Sadie knew there was probably some message in this for her, but she couldn’t be bothered to decipher it. It made her feel egomaniacal and ungenerous to think this way, but wasn’t there always some game Sam was playing? Wasn’t there always some maze for her to solve? He was an exhausting person. “Sure,” she said. “We should get on the road.”
“It wasn’t an aesthetic choice,” Sam said. He seemed almost embarrassed. “I honestly was hot.”
“Yes,” Sadie said. “Our room was hot as well, though we both woke up with the hair we started with.”

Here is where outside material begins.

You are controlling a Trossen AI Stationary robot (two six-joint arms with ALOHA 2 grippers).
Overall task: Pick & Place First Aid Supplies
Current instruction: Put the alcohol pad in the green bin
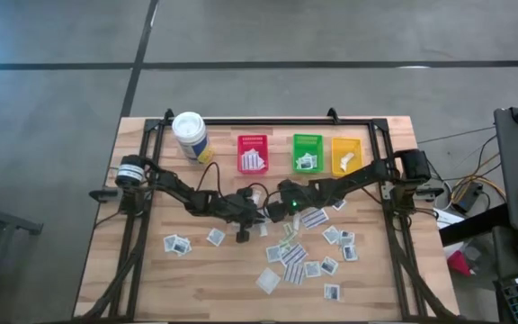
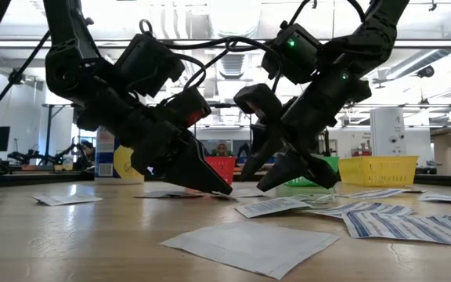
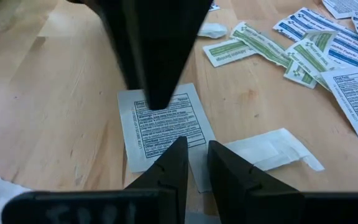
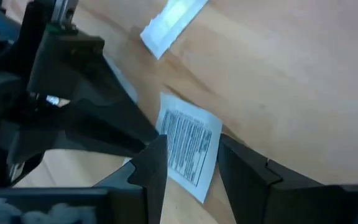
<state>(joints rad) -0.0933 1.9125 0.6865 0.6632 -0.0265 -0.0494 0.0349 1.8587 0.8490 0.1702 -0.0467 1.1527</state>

Sadie felt that everything Sam did was an aesthetic choice. Not long after they’d moved to California, he had had his name legally changed from Samson Masur to Sam Mazer. The explanation he gave her: the name Masur had never meant much to him, and Mazer sounded more like the name of a Master Builder of Worlds. In the last year, he had begun asking them to refer to him just by Mazer, like he was Madonna or Prince. “You can still call me Sam in private,” Sam had said to Sadie, “but in public, I’d prefer to go by Mazer. That’s my name now.”

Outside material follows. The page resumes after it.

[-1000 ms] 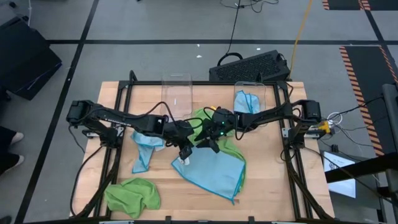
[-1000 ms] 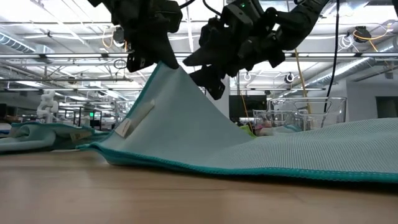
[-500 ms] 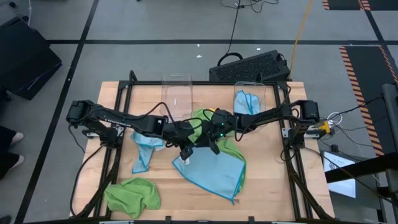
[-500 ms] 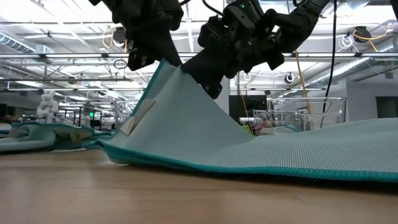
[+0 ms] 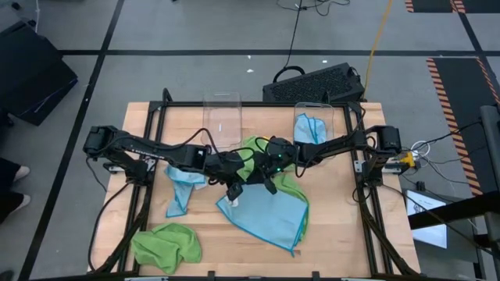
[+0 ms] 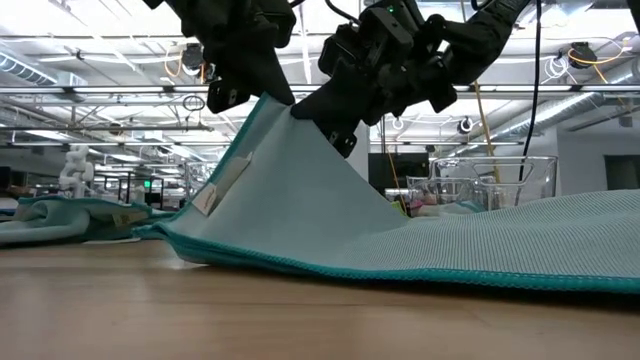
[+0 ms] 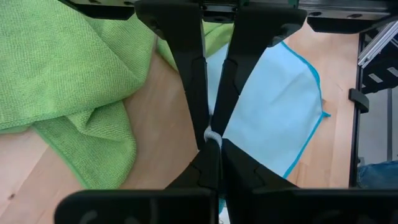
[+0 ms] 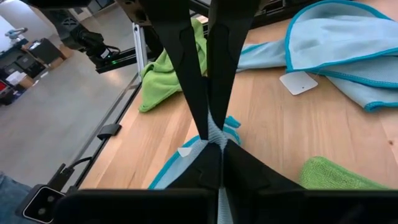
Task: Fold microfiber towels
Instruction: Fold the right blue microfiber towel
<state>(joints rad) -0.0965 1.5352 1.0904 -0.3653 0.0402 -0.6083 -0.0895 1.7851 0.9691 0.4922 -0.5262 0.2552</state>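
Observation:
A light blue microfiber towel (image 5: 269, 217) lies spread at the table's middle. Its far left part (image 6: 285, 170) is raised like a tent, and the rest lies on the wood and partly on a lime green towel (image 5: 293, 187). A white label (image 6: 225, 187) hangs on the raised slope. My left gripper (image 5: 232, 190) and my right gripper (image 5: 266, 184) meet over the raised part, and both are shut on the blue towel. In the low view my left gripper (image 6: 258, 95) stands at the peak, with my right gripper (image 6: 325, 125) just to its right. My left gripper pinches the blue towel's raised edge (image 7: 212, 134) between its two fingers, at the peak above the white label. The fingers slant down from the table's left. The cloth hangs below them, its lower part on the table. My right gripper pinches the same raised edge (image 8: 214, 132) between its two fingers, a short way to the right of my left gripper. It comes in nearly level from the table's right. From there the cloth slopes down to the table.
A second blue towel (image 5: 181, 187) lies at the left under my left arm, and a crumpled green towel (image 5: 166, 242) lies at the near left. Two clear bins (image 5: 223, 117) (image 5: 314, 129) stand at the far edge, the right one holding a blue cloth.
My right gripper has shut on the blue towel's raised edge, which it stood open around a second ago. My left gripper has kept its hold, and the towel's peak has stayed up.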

Mazer had extensively promoted the Mapleworld launch. He loved being a showman; he loved declaiming to an audience of rapt fans about the state of games. And, as he was no longer in chronic pain, he was much better at doing these things than when he’d promoted Ichigo. But, as the promotional schedule had stretched on, Sam had started shifting his appearance away from Mayor Mazer’s. He took to wearing denim coveralls with a name pocket patch embroidered mazer and a white undershirt underneath. He often wore an army green Breton hat. For years he’d tried to conceal his disability; now he was never photographed without a cane. The cane was used for pointing at things, clearing crowds, grand gestures as needed. He had recently gotten braces and had started wearing contact lenses. For the first time in his life, he was working out with weights, and he became thick with muscle, like a wrestler. He got a tattoo on his right upper arm: umma (in hangul; Korean for mom), accompanied by the round yellow head and pink bow of Ms. Pac-Man. The Mazer character that Sam fashioned would become almost as iconic to gamers as Mayor Mazer, his avatar, was. But Mazer, circa 2002, looked nothing like Sam, circa 1997.

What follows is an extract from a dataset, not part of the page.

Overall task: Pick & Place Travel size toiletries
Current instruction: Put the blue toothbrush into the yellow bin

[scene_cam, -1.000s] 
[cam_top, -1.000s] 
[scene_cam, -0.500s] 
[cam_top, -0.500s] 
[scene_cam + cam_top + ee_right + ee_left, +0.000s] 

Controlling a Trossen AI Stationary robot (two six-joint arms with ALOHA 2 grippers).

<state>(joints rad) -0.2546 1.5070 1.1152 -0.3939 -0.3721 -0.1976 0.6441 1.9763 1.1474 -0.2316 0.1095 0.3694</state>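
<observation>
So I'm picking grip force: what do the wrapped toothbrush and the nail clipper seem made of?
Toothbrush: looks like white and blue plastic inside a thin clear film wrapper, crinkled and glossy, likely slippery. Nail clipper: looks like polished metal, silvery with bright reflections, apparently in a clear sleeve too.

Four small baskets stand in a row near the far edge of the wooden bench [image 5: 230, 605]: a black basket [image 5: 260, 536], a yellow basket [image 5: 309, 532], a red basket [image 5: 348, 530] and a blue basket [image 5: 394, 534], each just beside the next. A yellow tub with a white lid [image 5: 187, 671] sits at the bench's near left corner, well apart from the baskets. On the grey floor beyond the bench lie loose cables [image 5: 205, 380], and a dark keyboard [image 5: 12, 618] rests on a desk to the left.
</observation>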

And now his hair was gone, too. Sadie was driving, Marx was sleeping in the passenger seat, and Sam was in the back seat. For a second, she looked in the rearview mirror at Sam. The first time she had met him, she had imagined the circles it would take to draw his glasses, his face, his hair. She had to admit it; she would miss the circles of his hair. He caught her eye for a moment, and then he looked away. A second later, he put on his Breton cap.
* * *
—
Once Sadie and Marx’s personal relationship was out in the open, Sadie and Sam’s working relationship further deteriorated. Perhaps this was to be expected. The conflicts were the same as they’d always been, but they became less civil with each other.
Sadie had little interest in working on or promoting Mapleworld. She had absolutely no interest in being the “face” of Unfair, and she was happy to cede those duties to Sam. What she wanted to do was get back to work on a new game, something that would put Both Sides, Mapleworld, and Ichigo solidly in their rearview mirror.